Монахиня смерила ее подозрительным взглядом, но не обнаружила в словах Евы ни насмешки, ни двусмысленности.

— Кажется, у тебя было все, что ты хотела, — сказала она.

— Не все, мать. — Ева хотела процитировать блаженного Августина и сказать, что наши сердца не найдут покоя до тех пор, пока не упокоятся в Господе, но передумала. Это было бы уже чересчур. — Не все, но многое. Я бы хотела показать вам свой коттедж. Конечно, придется пробираться сквозь колючие кусты, но дорога не такая уж скользкая.
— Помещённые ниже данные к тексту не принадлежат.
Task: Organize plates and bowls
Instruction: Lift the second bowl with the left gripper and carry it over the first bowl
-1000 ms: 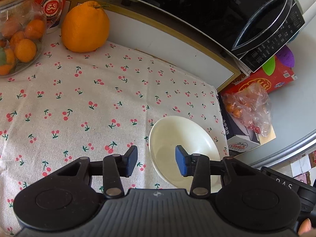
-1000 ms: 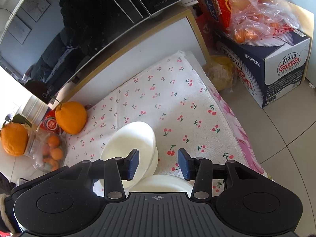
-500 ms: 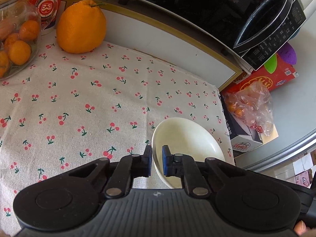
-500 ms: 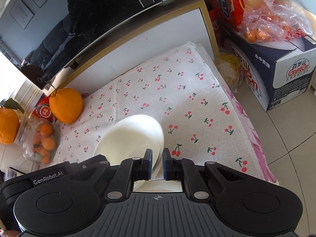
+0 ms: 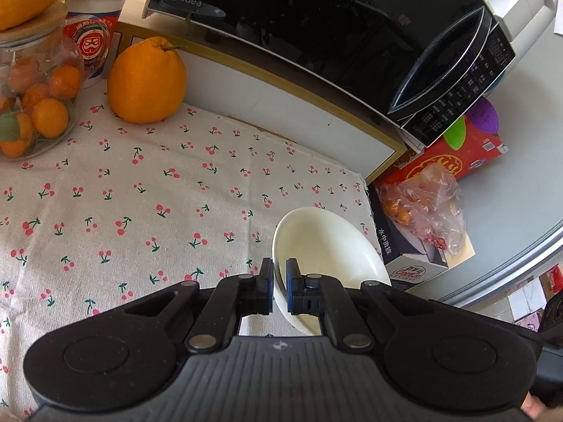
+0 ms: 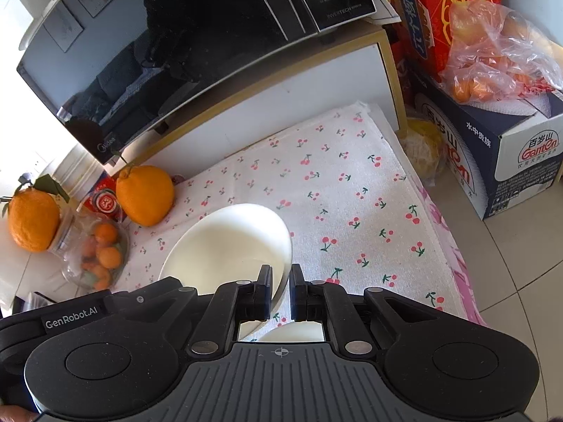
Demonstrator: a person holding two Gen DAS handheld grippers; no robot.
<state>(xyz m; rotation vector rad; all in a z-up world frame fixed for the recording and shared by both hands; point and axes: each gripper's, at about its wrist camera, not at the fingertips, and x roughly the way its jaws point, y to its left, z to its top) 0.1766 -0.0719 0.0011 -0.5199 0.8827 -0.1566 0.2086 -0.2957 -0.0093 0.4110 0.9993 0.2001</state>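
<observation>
My left gripper is shut on the near rim of a white bowl, which is tilted and lifted over the right part of the cherry-print cloth. My right gripper is shut on the right rim of another white dish, held tilted above the cloth. A further white dish shows partly under the right gripper, mostly hidden.
A large orange, a glass jar of small oranges and a paper cup stand at the back left. A black microwave sits on a white shelf behind. A carton with bagged fruit stands on the floor to the right.
Both grippers closed from open onto the rims of their white dishes, then lifted and tilted them. Both views have pulled back from the cloth.
</observation>
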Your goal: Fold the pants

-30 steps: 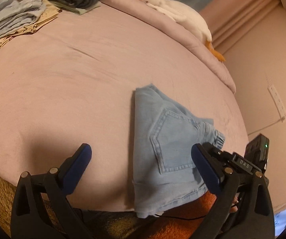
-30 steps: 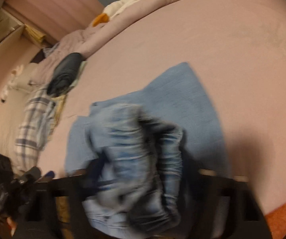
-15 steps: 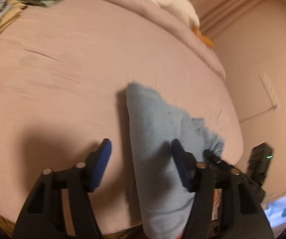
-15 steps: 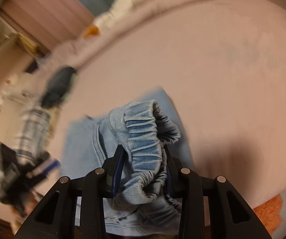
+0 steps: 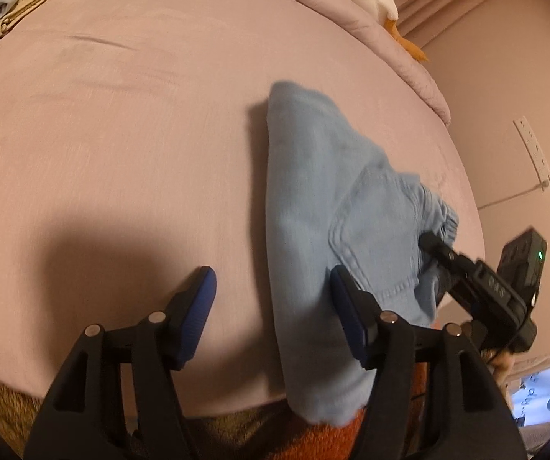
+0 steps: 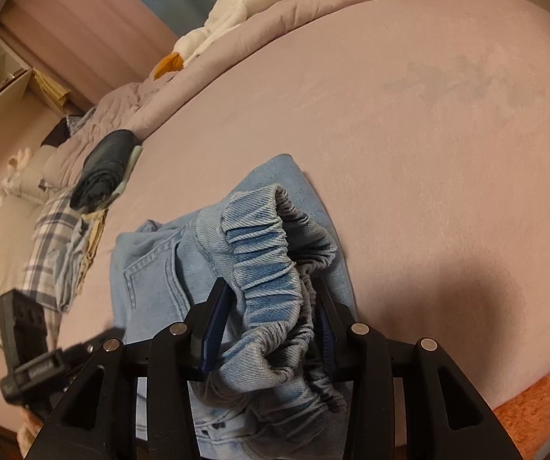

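Right claw [image 6: 271, 318] clamping pants [image 6: 267, 264], pink bed [image 6: 428, 122]

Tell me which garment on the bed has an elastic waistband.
The light blue jeans, clamped at their gathered waistband in the right gripper. The dark rolled garment and plaid shirt lie apart, untouched.

Two fisheye wrist views, each looking steeply down along its tool at a pink bed [image 5: 121, 145] from the near edge. The left view faces far and right; the right view sits closer, facing far and left. Both share the light blue pants [image 5: 313, 199] [image 6: 206, 245].
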`<state>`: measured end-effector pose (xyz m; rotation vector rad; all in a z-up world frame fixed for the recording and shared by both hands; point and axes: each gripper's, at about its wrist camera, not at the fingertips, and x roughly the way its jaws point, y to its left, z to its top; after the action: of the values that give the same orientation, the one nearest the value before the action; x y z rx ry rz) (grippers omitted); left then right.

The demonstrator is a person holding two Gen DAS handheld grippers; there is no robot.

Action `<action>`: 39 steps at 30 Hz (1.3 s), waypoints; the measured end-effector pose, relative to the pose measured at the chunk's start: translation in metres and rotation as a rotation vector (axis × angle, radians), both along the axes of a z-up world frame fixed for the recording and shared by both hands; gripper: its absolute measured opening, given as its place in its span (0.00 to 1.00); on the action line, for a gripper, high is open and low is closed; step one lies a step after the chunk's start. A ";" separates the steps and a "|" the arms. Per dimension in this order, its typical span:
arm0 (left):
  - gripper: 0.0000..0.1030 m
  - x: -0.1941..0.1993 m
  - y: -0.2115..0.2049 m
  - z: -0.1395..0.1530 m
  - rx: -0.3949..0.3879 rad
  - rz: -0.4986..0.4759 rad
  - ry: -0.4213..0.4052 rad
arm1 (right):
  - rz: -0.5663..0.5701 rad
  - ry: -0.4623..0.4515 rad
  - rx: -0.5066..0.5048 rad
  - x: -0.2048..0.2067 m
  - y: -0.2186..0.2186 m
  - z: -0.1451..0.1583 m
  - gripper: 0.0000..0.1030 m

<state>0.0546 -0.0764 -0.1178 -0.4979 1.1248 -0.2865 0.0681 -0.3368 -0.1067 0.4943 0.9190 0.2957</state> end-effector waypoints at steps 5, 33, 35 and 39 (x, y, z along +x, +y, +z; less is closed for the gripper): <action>0.64 -0.021 -0.002 -0.002 -0.022 -0.029 0.038 | -0.003 -0.001 0.015 -0.001 -0.005 -0.002 0.40; 0.65 -0.042 -0.008 -0.010 -0.020 0.013 0.010 | -0.040 0.042 -0.053 -0.044 -0.019 0.001 0.40; 0.65 -0.043 -0.007 -0.011 -0.023 0.016 0.017 | -0.043 0.023 -0.067 -0.049 -0.018 0.007 0.36; 0.66 -0.044 -0.008 -0.012 -0.016 0.017 0.009 | -0.030 0.008 -0.092 -0.051 -0.016 0.001 0.35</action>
<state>0.0103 -0.0849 -0.1293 -0.5228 1.1272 -0.2788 0.0166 -0.3525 -0.1057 0.4245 0.9284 0.2233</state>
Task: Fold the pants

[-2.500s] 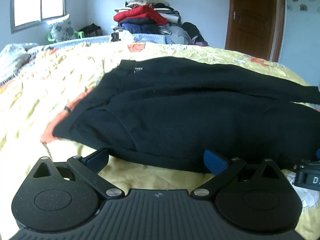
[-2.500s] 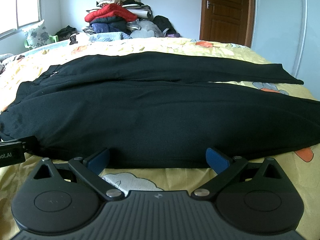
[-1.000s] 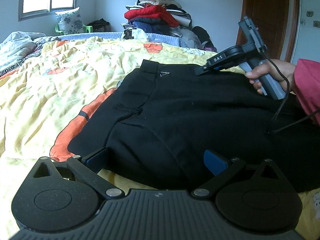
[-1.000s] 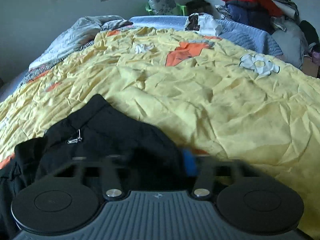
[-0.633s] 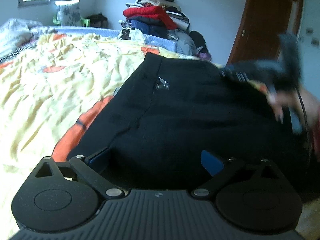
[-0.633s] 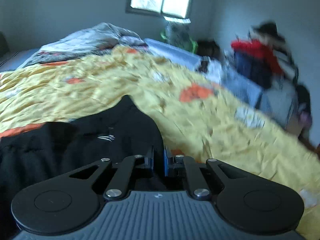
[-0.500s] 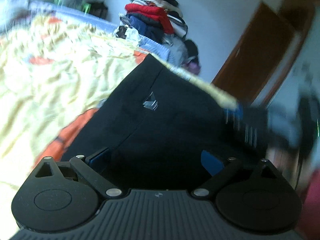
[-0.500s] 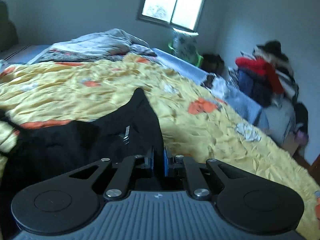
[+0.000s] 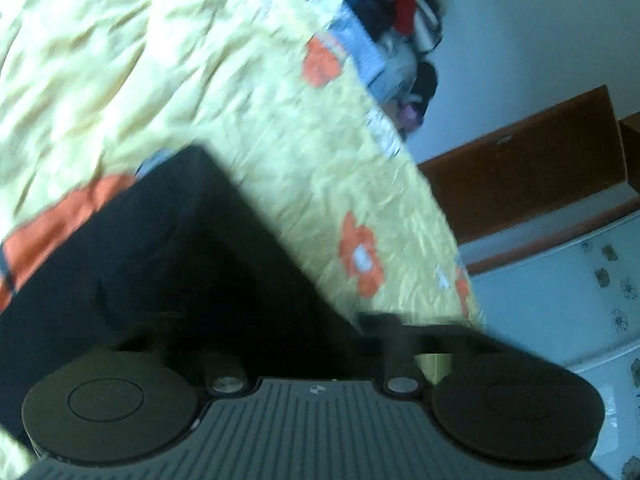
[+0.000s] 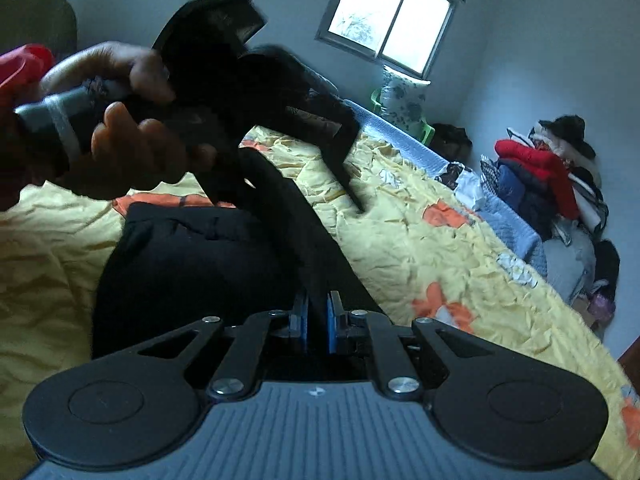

— Позже, дитя мое. Как-нибудь в другой день.

— Да. Просто я не знаю, сколько вы здесь пробудете… — Лицо Евы продолжало оставаться невинным.

Прошлый вечер, как и многие сочельники, она провела в беседе с матерью Фрэнсис. На этот раз она немного рассказала монахине об Эйдане Линче и их странных отношениях.

Мать Фрэнсис сказала, что самая худшая черта визита матери Клер — незнание его продолжительности. Спросить, когда она уедет, было неудобно. Ева пообещала сделать это за нее.

Матери Клер очень не хотелось отвечать на этот вопрос прилюдно.

— Ну… я думаю… э-э… — заикаясь, выдавила она.

— Когда вы уедете, мать Клер? Я хочу быть уверена, что смогу показать вам его. Вы ввели меня в свой дом. Самое меньшее, что я могу сделать, это ввести вас в мой.

Она заставила мать Клер назвать дату.